[SUPPLIED DATA]
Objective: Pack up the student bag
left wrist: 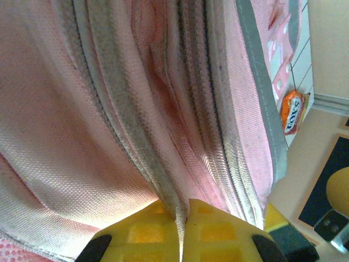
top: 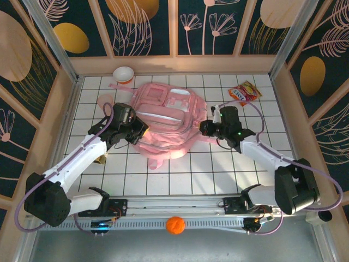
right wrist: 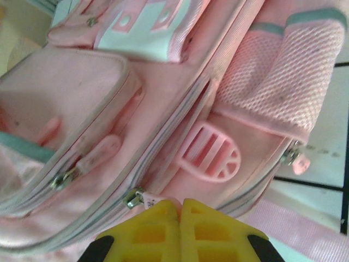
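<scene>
both arms stretch inward, flanking the student bag [top: 163, 117] (jaws closed).

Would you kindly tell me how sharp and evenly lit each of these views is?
Top external: sharp, evenly lit student bag. Left wrist: crisp fabric weave, glare lower left, left gripper slightly soft. Right wrist: softly focused throughout, washed out at the right edge.

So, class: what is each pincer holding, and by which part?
The left pincer is shut on the student bag, pinching a fabric edge beside a zip. The right pincer is shut at the bag's zip pull, apparently gripping its tab.
</scene>
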Motion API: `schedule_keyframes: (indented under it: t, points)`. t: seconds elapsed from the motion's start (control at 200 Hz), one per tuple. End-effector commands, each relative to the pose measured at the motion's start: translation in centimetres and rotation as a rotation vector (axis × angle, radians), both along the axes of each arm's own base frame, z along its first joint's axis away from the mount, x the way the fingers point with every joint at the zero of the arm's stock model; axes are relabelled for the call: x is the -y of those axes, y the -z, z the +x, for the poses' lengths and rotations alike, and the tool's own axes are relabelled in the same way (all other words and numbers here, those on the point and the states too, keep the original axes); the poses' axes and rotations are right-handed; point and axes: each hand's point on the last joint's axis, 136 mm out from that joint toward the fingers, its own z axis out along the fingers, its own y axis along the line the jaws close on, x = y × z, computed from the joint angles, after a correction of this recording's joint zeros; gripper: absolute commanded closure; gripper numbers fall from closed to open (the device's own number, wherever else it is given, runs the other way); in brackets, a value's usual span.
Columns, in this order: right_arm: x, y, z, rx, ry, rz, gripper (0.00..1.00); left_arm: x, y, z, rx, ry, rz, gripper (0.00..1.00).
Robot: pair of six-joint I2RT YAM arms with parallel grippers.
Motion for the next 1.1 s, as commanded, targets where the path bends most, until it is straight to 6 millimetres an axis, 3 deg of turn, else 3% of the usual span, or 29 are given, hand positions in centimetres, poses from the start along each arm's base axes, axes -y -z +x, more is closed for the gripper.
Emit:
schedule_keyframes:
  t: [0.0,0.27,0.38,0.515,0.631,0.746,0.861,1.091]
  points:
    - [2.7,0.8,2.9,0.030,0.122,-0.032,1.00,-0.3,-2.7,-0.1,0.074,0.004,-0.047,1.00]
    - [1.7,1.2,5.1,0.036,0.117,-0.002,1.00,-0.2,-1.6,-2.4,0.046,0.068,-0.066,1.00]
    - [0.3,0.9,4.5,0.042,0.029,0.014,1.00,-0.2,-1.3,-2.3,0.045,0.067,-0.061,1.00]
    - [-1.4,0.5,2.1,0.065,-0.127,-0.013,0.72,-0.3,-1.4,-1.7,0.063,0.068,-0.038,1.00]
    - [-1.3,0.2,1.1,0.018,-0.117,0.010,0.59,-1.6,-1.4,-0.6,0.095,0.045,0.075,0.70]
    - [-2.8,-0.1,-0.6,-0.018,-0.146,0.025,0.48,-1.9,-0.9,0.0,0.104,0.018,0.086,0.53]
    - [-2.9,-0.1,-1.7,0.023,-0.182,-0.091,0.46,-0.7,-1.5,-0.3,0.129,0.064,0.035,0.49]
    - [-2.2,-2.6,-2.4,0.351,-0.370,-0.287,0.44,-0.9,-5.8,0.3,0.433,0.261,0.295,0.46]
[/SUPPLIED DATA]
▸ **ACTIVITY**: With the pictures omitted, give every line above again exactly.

▸ **ANSWER BELOW**:
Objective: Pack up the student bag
left wrist: 
top: 
right wrist: 
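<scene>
both arms stretch inward, flanking the student bag [top: 163, 117] (jaws closed).

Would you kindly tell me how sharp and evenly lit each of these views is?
Top external: sharp, evenly lit student bag. Left wrist: crisp fabric weave, glare lower left, left gripper slightly soft. Right wrist: softly focused throughout, washed out at the right edge.

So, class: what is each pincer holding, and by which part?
The left pincer is shut on the student bag, pinching a fabric edge beside a zip. The right pincer is shut at the bag's zip pull, apparently gripping its tab.
</scene>
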Motion API: `schedule_keyframes: (indented under it: t, points)`. t: seconds elapsed from the motion's start (control at 200 Hz), one per tuple. End-effector commands, each relative to the pose measured at the motion's start: translation in centimetres and rotation as a rotation vector (axis × angle, radians), both along the axes of each arm's own base frame, z along its first joint's axis away from the mount, x the way the fingers point with every joint at the zero of the arm's stock model; axes are relabelled for the call: x is the -y of those axes, y the -z, z the +x, for the poses' lengths and rotations alike, and the tool's own axes are relabelled in the same way (all other words and numbers here, those on the point and the states too, keep the original axes); the poses' axes and rotations are right-handed; point and axes: each hand's point on the last joint's axis, 136 mm out from that joint toward the fingers, its own z axis out along the fingers, its own y axis along the line the jaws close on, x = y × z, computed from the joint angles, after a correction of this recording's joint zeros; gripper: absolute commanded closure; gripper numbers fall from closed to open (the device's own number, wherever else it is given, runs the other way); in brackets, a value's usual span.
Columns, in this order: right_arm: x, y, z, rx, ry, rz, gripper (0.00..1.00); left_arm: x, y, z, rx, ry, rz, gripper (0.00..1.00).
Robot: pair of six-joint I2RT YAM arms with parallel grippers.
Motion for the next 1.1 s, as commanded, targets where the path bends most, until it is straight to 6 millimetres an axis, 3 deg of turn, else 3% of the usual span, or 29 are given, hand positions in centimetres, poses from the start along each arm's base axes, axes -y -z +x, more is closed for the gripper.
Emit:
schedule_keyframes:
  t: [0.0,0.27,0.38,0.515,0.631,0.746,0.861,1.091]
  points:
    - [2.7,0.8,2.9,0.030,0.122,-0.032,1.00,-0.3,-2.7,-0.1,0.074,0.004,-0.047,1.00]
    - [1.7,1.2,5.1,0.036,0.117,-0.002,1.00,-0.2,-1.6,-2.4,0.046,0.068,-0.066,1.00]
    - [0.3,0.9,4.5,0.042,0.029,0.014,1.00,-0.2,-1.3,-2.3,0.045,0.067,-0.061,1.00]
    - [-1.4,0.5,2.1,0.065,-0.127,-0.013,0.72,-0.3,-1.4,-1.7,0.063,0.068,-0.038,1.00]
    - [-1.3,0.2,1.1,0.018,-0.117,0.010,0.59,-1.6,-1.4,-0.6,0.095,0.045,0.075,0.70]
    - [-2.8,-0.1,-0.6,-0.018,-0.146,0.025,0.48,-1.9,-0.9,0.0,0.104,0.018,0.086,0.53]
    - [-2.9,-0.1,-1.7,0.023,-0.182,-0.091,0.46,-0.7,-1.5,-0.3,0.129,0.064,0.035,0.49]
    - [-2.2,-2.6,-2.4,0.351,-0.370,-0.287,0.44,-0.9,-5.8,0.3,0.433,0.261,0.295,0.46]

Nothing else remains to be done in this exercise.